Keynes’s Early Life and Education
John Maynard Keynes (1883–1946) was born in Cambridge in the United Kingdom. His father, John Neville Keynes, was a Cambridge don who lectured on economics and moral sciences.
The young Keynes was sent to a local private school, but his health was poor and he spent long periods of time, during which he was educated at home. In 1896, when the boy was 13, the headmaster of the school he was then attending told his parents that their son was “head and shoulders above all the other boys in the school” and that he should have no trouble winning a scholarship to attend Eton.
Keynes did indeed win such a scholarship and entered Eton—then, as now, Britain’s premier “public school” (top-tier, boys’, college-preparatory school)—the following year, in 1897. At Eton, he excelled at many subjects, notably mathematics, Classics and history. He also won a prestigious prize for mathematics.
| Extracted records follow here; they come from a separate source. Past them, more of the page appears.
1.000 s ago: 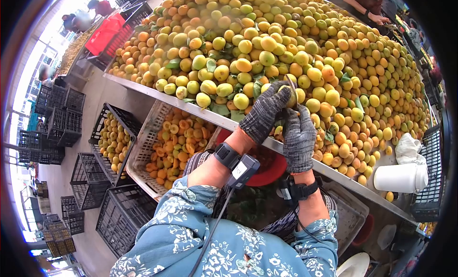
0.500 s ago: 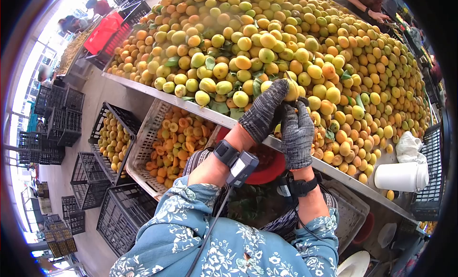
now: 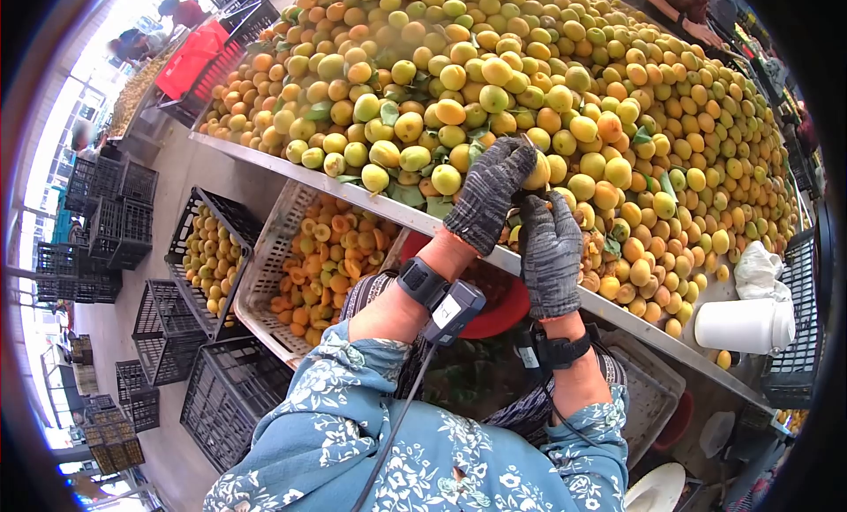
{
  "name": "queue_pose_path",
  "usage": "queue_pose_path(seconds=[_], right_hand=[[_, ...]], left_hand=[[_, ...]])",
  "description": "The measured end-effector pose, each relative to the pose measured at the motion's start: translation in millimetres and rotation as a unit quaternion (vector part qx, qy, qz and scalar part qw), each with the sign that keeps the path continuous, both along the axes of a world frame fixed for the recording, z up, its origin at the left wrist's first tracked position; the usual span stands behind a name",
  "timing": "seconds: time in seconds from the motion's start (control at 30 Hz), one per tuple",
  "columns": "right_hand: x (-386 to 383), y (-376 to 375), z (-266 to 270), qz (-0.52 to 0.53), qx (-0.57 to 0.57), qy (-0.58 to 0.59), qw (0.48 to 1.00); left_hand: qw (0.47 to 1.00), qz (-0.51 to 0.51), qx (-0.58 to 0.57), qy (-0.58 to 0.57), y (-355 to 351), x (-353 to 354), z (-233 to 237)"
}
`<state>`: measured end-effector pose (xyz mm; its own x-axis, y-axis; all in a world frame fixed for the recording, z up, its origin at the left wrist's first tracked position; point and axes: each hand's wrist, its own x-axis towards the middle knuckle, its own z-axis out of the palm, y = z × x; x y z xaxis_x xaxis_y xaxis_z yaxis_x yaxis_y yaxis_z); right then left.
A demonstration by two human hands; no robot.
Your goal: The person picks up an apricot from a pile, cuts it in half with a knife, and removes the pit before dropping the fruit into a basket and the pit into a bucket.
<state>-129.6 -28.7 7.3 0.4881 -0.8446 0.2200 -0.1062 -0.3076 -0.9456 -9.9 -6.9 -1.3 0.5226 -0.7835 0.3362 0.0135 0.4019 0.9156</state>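
Both my hands wear grey knit gloves and meet over the front edge of a big heap of apricots [image 3: 494,71]. My left hand [image 3: 492,194] is closed on one yellow apricot [image 3: 537,171], gripping it from the left. Just below, my right hand [image 3: 551,254] has its fingers bent toward the fruit's underside, with the thumb turned inward. A thin pointed sliver shows above the apricot, by the left fingertips. What the right fingers pinch is hidden, and I cannot tell what it is. Green leaves and more apricots surround both hands.
A metal table rim [image 3: 309,180] runs below the heap. Under it stand a white crate [image 3: 256,274] of split apricots and a red basin [image 3: 503,313]. Black crates [image 3: 234,397] are stacked left. A white lidded container [image 3: 741,327] sits right. A co-worker's hand [image 3: 703,33] is at the far right.
My right fingers have dropped slightly from the apricot, and my left hand has tilted a little upward around it. The co-worker's hand at the far side has shifted slightly.
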Motion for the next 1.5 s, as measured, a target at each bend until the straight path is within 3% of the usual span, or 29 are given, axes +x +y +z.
queue_pose_path(seconds=[0.07,0.1,0.17,0.2,0.27,0.33,0.4,0.47,0.5,0.53,0.6,0.67,0.73,0.8,0.87,0.93,0.97,1.0,1.07,1.13,1.17,1.2,1.27,1.3,1.33,1.37,1.43,1.47,1.5], right_hand=[[0.2,1.5,-4.7,0.009,0.177,-0.096,0.980],[-0.9,1.3,-3.1,0.008,0.177,-0.096,0.980],[-3.9,1.2,4.3,0.004,0.073,-0.032,0.997],[-5.1,0.7,7.3,0.004,0.074,-0.032,0.997],[-7.2,-1.5,11.9,-0.008,-0.076,0.099,0.992],[-5.4,1.3,7.6,-0.011,-0.054,0.043,0.998],[-6.6,9.4,13.3,0.041,0.150,-0.001,0.988],[-4.7,7.2,6.9,0.048,0.166,0.009,0.985],[-3.9,4.4,-2.8,0.027,0.105,0.007,0.994],[-2.6,3.0,-5.5,0.005,0.041,0.005,0.999],[-1.9,0.6,-3.8,0.023,0.039,-0.010,0.999],[-1.2,-4.7,-6.5,-0.001,0.071,0.005,0.997],[-4.8,-12.6,-3.8,-0.016,0.070,-0.029,0.997],[-10.1,-29.5,-18.6,0.056,0.005,-0.076,0.996],[-17.8,-22.4,-12.4,0.045,-0.062,-0.009,0.997],[-17.2,-16.0,-2.9,0.030,-0.021,-0.003,0.999],[-15.5,-8.7,10.5,-0.003,0.079,-0.034,0.996],[-15.8,-9.6,7.9,-0.002,0.080,-0.034,0.996],[-16.6,-12.3,-0.2,0.015,-0.024,-0.035,0.999],[-19.0,-6.8,-1.9,0.023,-0.026,-0.026,0.999],[-19.1,-4.5,-2.6,0.031,-0.029,-0.017,0.999],[-18.0,-3.9,-3.5,0.031,-0.027,-0.019,0.999],[-16.4,-4.4,-4.4,-0.010,-0.015,0.030,0.999],[-16.1,-5.6,-2.7,-0.002,0.009,0.029,1.000],[-15.3,-4.5,-1.0,-0.003,0.009,0.031,0.999],[-12.9,-2.1,1.3,-0.015,0.001,0.022,1.000],[-9.0,-4.8,-1.5,-0.027,-0.014,0.025,0.999],[-8.9,-5.2,-1.0,-0.027,-0.013,0.025,0.999],[-8.5,-5.8,2.0,-0.028,-0.037,0.051,0.998]], left_hand=[[0.988,0.087,0.054,-0.114,4.7,-6.7,7.4],[0.988,0.086,0.055,-0.113,3.6,-8.0,6.7],[0.994,0.088,0.025,-0.065,1.1,-10.9,5.0],[0.994,0.087,0.026,-0.065,2.7,-11.6,8.4],[0.997,0.041,0.050,0.038,5.9,-13.2,16.6],[0.998,0.052,0.030,0.023,0.4,-4.9,-2.3],[0.998,0.066,0.012,0.007,-3.7,3.7,-16.8],[0.995,0.059,0.033,0.078,-3.8,7.5,-22.4],[0.965,-0.007,-0.010,0.264,-3.2,1.3,-11.7],[0.964,-0.007,-0.010,0.264,-2.9,-4.3,-4.9],[0.897,-0.082,-0.001,0.434,-2.5,-13.8,3.4],[0.910,-0.069,0.032,0.409,-2.2,-18.1,3.9],[0.955,-0.098,0.107,0.260,-1.4,-18.3,4.6],[0.964,-0.100,0.113,0.217,0.8,-17.3,9.5],[0.979,-0.096,0.124,0.129,4.4,-15.3,19.7],[0.979,-0.101,0.131,0.120,8.5,-14.9,27.8],[0.983,-0.098,0.114,0.106,10.0,-15.7,29.3],[0.986,-0.095,0.098,0.093,10.8,-16.2,29.7],[0.985,-0.098,0.090,0.113,7.9,-14.5,24.2],[0.983,-0.103,0.084,0.131,3.8,-5.4,8.2],[0.982,0.034,0.050,-0.181,2.0,4.2,-7.8],[0.866,0.166,0.011,-0.471,2.2,11.1,-21.9],[0.857,0.192,0.014,-0.478,-5.0,5.6,-33.0],[0.966,0.097,0.027,-0.239,-6.7,1.4,-30.1],[0.999,-0.007,0.038,0.021,-6.4,-2.3,-27.5],[0.999,-0.009,0.038,0.022,-5.3,-6.7,-24.6],[0.965,-0.034,0.143,0.219,1.9,-19.6,12.5],[0.965,-0.034,0.143,0.219,3.7,-18.5,7.9],[0.990,-0.014,0.099,0.095,5.7,-17.1,5.4]])
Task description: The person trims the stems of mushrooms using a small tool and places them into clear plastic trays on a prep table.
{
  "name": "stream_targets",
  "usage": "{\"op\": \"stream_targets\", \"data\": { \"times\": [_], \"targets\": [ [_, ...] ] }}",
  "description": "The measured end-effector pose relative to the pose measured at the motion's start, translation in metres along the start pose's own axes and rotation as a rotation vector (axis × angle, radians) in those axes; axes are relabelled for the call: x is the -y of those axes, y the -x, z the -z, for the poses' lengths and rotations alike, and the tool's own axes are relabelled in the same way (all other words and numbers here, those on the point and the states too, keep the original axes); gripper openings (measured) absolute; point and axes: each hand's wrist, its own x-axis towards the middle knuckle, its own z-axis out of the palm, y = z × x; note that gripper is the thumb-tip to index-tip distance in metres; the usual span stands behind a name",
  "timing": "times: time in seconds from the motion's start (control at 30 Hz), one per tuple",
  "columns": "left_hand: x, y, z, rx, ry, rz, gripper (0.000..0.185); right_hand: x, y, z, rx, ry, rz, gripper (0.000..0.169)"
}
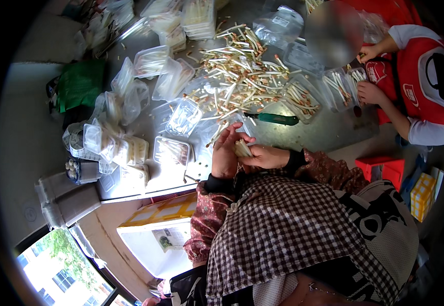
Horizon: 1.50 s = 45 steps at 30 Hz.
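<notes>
My right hand (268, 157) grips a short bundle of white sprout stems (242, 148) just past the table's near edge. My left hand (224, 155) is raised beside the bundle, palm towards it and fingers apart; whether it touches the stems I cannot tell. Beyond my hands lies a large loose heap of sprouts (241, 76), thick and white with brownish heads, probably peanut sprouts. A green-handled knife (277, 119) lies between my hands and the heap. To the left are an open clear plastic tray (184, 118) and a tray packed with sprouts (171, 151).
Filled clear boxes (118, 147) stand stacked at the left of the metal table (314, 135), with more stacks (199, 19) at the back. At the right, a co-worker in a red apron (394, 76) has a hand at a tray of sprouts (337, 90). A foam box (157, 237) stands below the table.
</notes>
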Motion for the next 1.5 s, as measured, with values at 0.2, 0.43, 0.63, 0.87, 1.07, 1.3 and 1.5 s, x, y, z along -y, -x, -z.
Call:
{"op": "stream_targets", "data": {
  "times": [0.2,0.43,0.63,0.87,1.07,1.3,1.5],
  "targets": [
    [-0.002,0.003,0.002,0.023,-0.147,-0.006,0.031,-0.001,-0.003,-0.004,-0.012,-0.196,0.011,0.064],
    [-0.013,0.012,0.006,0.257,-0.503,-0.198,0.045,0.024,0.007,0.008,0.067,-0.422,-0.038,0.033],
    [-0.02,0.012,0.029,0.203,-0.67,-0.203,0.031,0.029,0.009,0.012,0.13,-0.348,-0.11,0.038],
    [-0.021,0.013,-0.006,0.221,-0.588,-0.336,0.027,0.019,0.006,0.008,0.117,-0.398,-0.151,0.036],
    [-0.007,0.01,0.001,0.282,-0.657,-0.278,0.026,0.011,0.01,-0.003,0.208,-0.359,-0.054,0.036],
    [0.009,0.006,0.007,0.178,-0.364,-0.316,0.074,0.021,0.016,0.001,0.095,-0.384,-0.029,0.036],
    [0.003,0.014,0.0,0.32,-0.384,0.102,0.044,0.019,0.012,0.001,0.093,-0.365,0.004,0.031]
  ]
}}
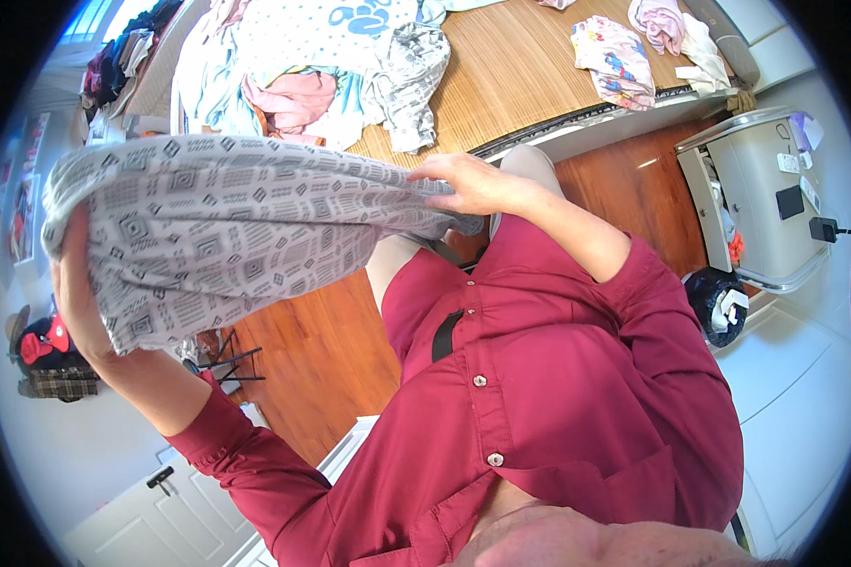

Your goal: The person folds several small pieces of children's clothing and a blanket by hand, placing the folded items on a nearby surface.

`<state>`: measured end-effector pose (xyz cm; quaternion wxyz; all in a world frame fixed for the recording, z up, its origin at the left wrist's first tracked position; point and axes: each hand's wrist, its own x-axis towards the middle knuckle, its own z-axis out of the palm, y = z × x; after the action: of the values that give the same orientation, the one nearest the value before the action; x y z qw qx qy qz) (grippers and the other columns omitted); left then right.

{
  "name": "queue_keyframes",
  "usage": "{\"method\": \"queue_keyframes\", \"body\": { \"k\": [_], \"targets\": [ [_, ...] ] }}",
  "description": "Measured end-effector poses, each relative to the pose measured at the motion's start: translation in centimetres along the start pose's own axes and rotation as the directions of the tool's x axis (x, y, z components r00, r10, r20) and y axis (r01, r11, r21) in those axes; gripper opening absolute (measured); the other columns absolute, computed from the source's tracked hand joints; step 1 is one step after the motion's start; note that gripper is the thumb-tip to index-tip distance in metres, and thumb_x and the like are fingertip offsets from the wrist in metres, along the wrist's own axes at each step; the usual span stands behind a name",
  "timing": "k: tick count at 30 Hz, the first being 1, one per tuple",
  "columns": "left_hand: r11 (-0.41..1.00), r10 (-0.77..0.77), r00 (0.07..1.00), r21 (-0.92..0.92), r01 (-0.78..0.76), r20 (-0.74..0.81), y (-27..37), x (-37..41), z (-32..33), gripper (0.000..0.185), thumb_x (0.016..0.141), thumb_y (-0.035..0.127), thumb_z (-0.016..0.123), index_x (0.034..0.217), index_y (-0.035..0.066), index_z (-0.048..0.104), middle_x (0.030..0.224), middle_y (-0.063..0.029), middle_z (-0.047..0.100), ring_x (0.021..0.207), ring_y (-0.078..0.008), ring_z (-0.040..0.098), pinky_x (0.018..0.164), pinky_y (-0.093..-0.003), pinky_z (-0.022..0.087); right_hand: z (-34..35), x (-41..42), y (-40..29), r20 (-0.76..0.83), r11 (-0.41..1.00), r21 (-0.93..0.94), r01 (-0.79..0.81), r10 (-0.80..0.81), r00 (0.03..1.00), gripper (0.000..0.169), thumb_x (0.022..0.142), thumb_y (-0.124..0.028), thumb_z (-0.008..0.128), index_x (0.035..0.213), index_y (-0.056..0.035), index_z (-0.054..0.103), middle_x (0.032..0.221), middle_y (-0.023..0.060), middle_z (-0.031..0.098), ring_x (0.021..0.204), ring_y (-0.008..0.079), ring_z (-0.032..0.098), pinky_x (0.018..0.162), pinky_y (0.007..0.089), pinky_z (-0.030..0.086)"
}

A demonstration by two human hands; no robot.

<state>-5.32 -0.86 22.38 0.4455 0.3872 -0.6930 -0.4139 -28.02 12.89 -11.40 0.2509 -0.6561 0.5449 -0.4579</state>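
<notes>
A grey-and-white garment (206, 234) with a dark geometric print stretches between my two hands in front of my body. My left hand (76, 230) reaches up inside its wide open end at the far left. Cloth covers the fingers there, so their grip is hidden. My right hand (471, 184) holds the gathered narrow end near my knees, thumb and fingers on the cloth. Beyond it, a similar grey-and-white printed cloth (411, 81) lies on the bamboo-matted bed (500, 57), beside a pink garment (294, 99) in a heap of clothes.
A child's printed garment (613, 60) and a pink cloth (658, 25) lie farther right on the mat. To my right stand a cream cabinet (759, 191) with its door ajar and a black-bagged bin (715, 308). A dark folding frame (234, 358) stands on the wooden floor (312, 368).
</notes>
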Motion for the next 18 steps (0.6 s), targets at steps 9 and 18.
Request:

In 1902, Keynes entered King’s College, Cambridge University, where he “read” (majored in) mathematics. He also had a strong inclination for philosophy, in general, and for the ethical teachings of the Cambridge don, G.E. Moore, in particular. On the other hand, the great economist Alfred Marshall tried to steer the young Keynes towards his own discipline.
Keynes continued to display brilliance in everything he attempted, and was invited to join the “Cambridge Apostles,” a secret society consisting of the intellectual elite among Cambridge University’s students and faculty, which functioned as an ultra-elite discussion group.
In 1904, Keynes received a “first-class” degree (summa cum laude) in mathematics.
Keynes’s Career
In 1906, Keynes entered the Civil Service as a clerk in the India Office. At first, he enjoyed the work, but soon came to find it monotonous. In 1908, he returned to Cambridge University on a lectureship funded by Alfred Marshall and Arthur Pigou out of their own pockets.
The next year, in 1909, Keynes became a “fellow” (roughly equivalent to an assistant professor) of King’s College.
That same year, 1909, Keynes published his first professional economics article on the effect of the then-global recession on India. He also founded the Political Economy Club for weekly discussion of economic issues.
In 1911, Keynes was appointed editor of The Economic Journal, one of the oldest and most-prestigious academic economics journals in the English-speaking world.
Two years later, in 1913, Keynes published his first book, Indian Currency and Finance. On the strength of his book, he was appointed to a similarly named government agency, the Royal Commission on Indian Currency and Finance, where his practical economic advice is considered to have been highly valuable in stabilizing the economic situation in India.
During the crisis of the summer of 1914, Keynes was brought into informal discussions under the auspices of the Office of the Chancellor of the Exchequer. He joined the Treasury in an official capacity in 1915.
Once again, his performance as a public servant—especially, the skill with which he accumulated scarce foreign currency reserves—was stellar, adding still more luster to his already resplendent reputation. For his wartime work, Keynes was awarded an official honor called “Companion of the Order of the Bath.”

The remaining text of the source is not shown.